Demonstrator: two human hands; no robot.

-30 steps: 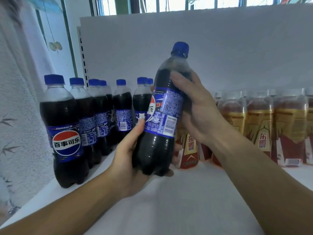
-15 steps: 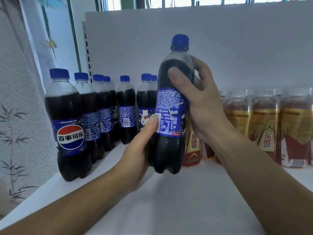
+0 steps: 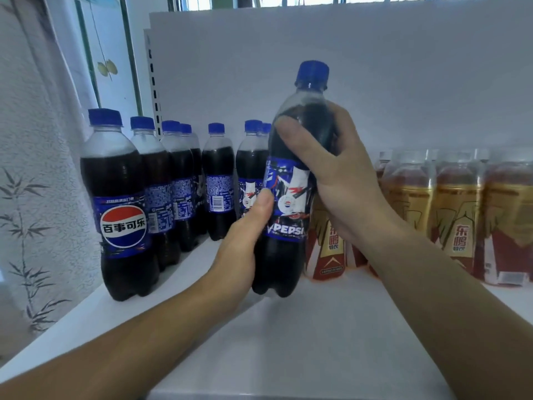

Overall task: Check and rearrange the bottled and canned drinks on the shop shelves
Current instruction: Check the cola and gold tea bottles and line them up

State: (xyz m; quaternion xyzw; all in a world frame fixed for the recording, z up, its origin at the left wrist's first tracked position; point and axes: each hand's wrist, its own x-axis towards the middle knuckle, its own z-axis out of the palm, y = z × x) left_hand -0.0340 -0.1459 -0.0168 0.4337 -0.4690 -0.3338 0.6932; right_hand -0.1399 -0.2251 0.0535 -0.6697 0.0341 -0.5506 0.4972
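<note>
A dark cola bottle with a blue cap and blue label stands nearly upright over the white shelf, its PEPSI lettering facing me. My left hand grips its lower part from the left, thumb on the label. Around the bottle's shoulder my right hand is wrapped from the right. Whether the base touches the shelf I cannot tell. Several more cola bottles stand in rows at the left. Gold and red drink bottles fill the right side, partly hidden by my right arm.
A white back panel closes the shelf behind the bottles. A pale curtain with bamboo print hangs at the far left. The shelf's front edge runs across the bottom of the view, with bare shelf surface under my forearms.
The held bottle has been turned about its axis: its barcode side faced me before, now the PEPSI lettering does. It went from tilted to nearly upright. Both hands kept their grip.
</note>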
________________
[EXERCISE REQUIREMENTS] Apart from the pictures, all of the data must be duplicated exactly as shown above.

[RESPONSE TO THE EXERCISE]
Demonstrator: two human hands; no robot.

-30 steps: 
-15 steps: 
+0 steps: 

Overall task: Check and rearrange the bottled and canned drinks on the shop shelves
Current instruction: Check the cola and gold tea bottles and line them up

State: (xyz m; quaternion xyzw; all in a world frame fixed for the recording, z up, its origin at the left wrist's first tracked position; point and axes: each hand's wrist, its own x-axis towards the middle knuckle, its own z-axis out of the palm, y = z × x) left_hand -0.0340 -0.1459 -0.0168 0.4337 -0.4690 -0.3338 0.6932; right_hand -0.1399 -0.2251 0.0535 -0.6697 0.0341 -0.5506 0.4972
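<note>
A dark cola bottle with a blue cap and blue label stands nearly upright over the white shelf, its PEPSI lettering facing me. My left hand grips its lower part from the left, thumb on the label. Around the bottle's shoulder my right hand is wrapped from the right. Whether the base touches the shelf I cannot tell. Several more cola bottles stand in rows at the left. Gold and red drink bottles fill the right side, partly hidden by my right arm.
A white back panel closes the shelf behind the bottles. A pale curtain with bamboo print hangs at the far left. The shelf's front edge runs across the bottom of the view, with bare shelf surface under my forearms.
The held bottle has been turned about its axis: its barcode side faced me before, now the PEPSI lettering does. It went from tilted to nearly upright. Both hands kept their grip.
</note>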

With that, the output is done.